Delay-aware Backpressure Routing Using Graph Neural Networks
This work addresses delay reduction in routing for wireless multi-hop networks, offering an incremental improvement over existing biased backpressure algorithms.
The paper tackled the problem of poor delay performance in classical backpressure routing for wireless multi-hop networks by introducing a throughput-optimal biased backpressure algorithm that uses a graph neural network to predict link duty cycle for bias, resulting in improved delay performance compared to classical and existing bias-based methods while being adaptive to interference density.

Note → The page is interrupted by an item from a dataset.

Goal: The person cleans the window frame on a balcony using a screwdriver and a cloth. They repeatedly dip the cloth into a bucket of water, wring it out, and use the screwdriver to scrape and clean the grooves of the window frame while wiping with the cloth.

We propose a throughput-optimal biased backpressure (BP) algorithm for routing, where the bias is learned through a graph neural network that seeks to minimize end-to-end delay. Classical BP routing provides a simple yet powerful distributed solution for resource allocation in wireless multi-hop networks but has poor delay performance. A low-cost approach to improve this delay performance is to favor shorter paths by incorporating pre-defined biases in the BP computation, such as a bias based on the shortest path (hop) distance to the destination. In this work, we improve upon the widely-used metric of hop distance (and its variants) for the shortest path bias by introducing a bias based on the link duty cycle, which we predict using a graph convolutional neural network. Numerical results show that our approach can improve the delay performance compared to classical BP and existing BP alternatives based on pre-defined bias while being adaptive to interference density. In terms of complexity, our distributed implementation only introduces a one-time overhead (linear in the number of devices in the network) compared to classical BP, and a constant overhead compared to the lowest-complexity existing bias-based BP algorithms.